Keating Receives Beckman Young Investigator Award, CAREER Award, and Unilever Award
25 August 2005 —
Christine
D. Keating, assistant professor of
chemistry
at
Penn
State, has received a Young Investigator Award from the
Arnold
and Mabel Beckman Foundation, a CAREER Award from the
National
Science Foundation, and a Unilever Outstanding Young Investigator
Award from the
American
Chemical Society.
The Arnold and Mabel Beckman Foundation’s Young Investigator Award program recognizes young faculty members in the early stages of their academic careers whose work shows promise to open up new avenues of research in science. The Beckman Award will enable Keating to work on developing a new class of synthetic cells designed to accurately reproduce not only the lipid membrane, but also the crowded, dynamically structured interior of living cells. “Dynamic control over the subcellular localization of ions, proteins, nucleic acids, and particles is a cornerstone of cell function and has not been modeled previously in a synthetic system,” says Keating.
Keating also has received a Faculty Early Career Development (CAREER) Award from the National Science Foundation. The award, which the agency describes as its highest honor for new faculty, provides five years of funding to stimulate the early development of academic careers in science and engineering and to support the critical roles played by faculty members in integrating research and education. This award will further Keating’s work with synthetic cells as test systems for understanding chemical interactions and reactivity in biological cells.
Keating will characterize the phase and partitioning behavior of a variety of mixtures of aqueous polymers and biomolecules, and will investigate the response of such systems to external stimuli. She then will use this new knowledge in the design of synthetic cells. The goal of this research is to understand the assembly toolkit of biological cells in order to redirect these tools to assemble new classes of functional materials.
In addition to the Beckman Award and NSF Career Award, Keating has received a Unilever Outstanding Young Investigator Award from the American Chemical Society (ACS) Division of Colloid and Surface Chemistry. Established in 2003 by the Unilever Corporation, this annual award recognizes and encourages fundamental work by researchers in North America who are in the early stages of their careers, especially those researchers whose work has potential industrial or commercial application. The award was presented at the 78th Colloid and Surface Science Symposium at Yale University, where Keating also presented an invited lecture, titled “Towards Functional Architectures on the Nano- and Microscale.”
Keating has published 43 scientific papers. She holds three patents related to her research, and has six additional patent applications pending. Her previous awards include an Alfred P. Sloan Foundation research fellowship in 2004, a Roberts Graduate Fellowship from the Penn State Eberly College of Science in 1996, a Henkel Corporation research fellowship from the ACS Division of Colloid and Surface Chemistry in 1996, a Eugene and Jane Apple Science Graduate Fellowship at Penn State in 1995, and a Paul Berg Award in Molecular Biology in 1993. She is a member of the American Association for the Advancement of Science, the American Chemical Society, the American Physical Society, the Biophysical Society, the Materials Research Society, and the international scientific research society Sigma Xi.

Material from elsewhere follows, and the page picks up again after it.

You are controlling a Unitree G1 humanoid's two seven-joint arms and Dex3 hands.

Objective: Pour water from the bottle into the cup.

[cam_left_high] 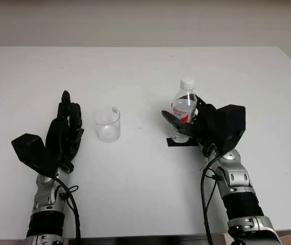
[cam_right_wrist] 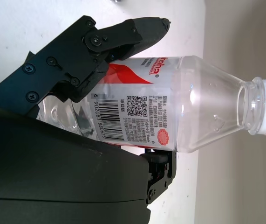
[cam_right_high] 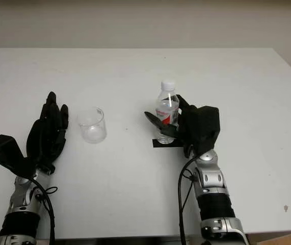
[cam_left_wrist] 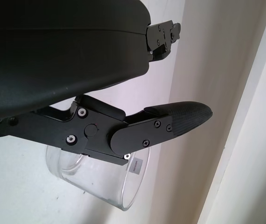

Keating has served on the Faculty Think Tank Committee in the Department of Chemistry since 2004 and on the department’s Advisory Committee since 2003. She served on the Graduate Admissions Committee from 2001 to 2002, the Colloquium Committee from 2002 to 2004, the Priestley and Marker Lecture Committee in 2002 and 2003, the Research Experiences for Undergraduates (REU) Committee from 2002 to 2003, and several search committees. She was a lecturer in the High-School Teacher Training Workshops in 2002 and 2003, co-taught an Optical Microscopy Workshop as part of the Biomaterials and Biotechnology Summer Institute in 2003, and participated in a Women In Science and Engineering (WISE) Nanotechnology Camp in 2002. She also has served as a Faculty mentor for the Women In Science and Engineering Research (WISER) program at Penn State since 2002.
Keating earned her bachelor's degree, summa cum laude, in biology and chemistry at St. Francis College in Loretto, Pennsylvania, in 1991, having conducted undergraduate research at Syracuse University from 1989 to 1991. She earned her doctoral degree in chemistry at Penn State in 1997 and was a postdoctoral associate in the Department of Chemistry from 1997 to 1999. She accepted a fixed-term faculty position in the department in 1999, and joined the faculty as an assistant professor in 2001.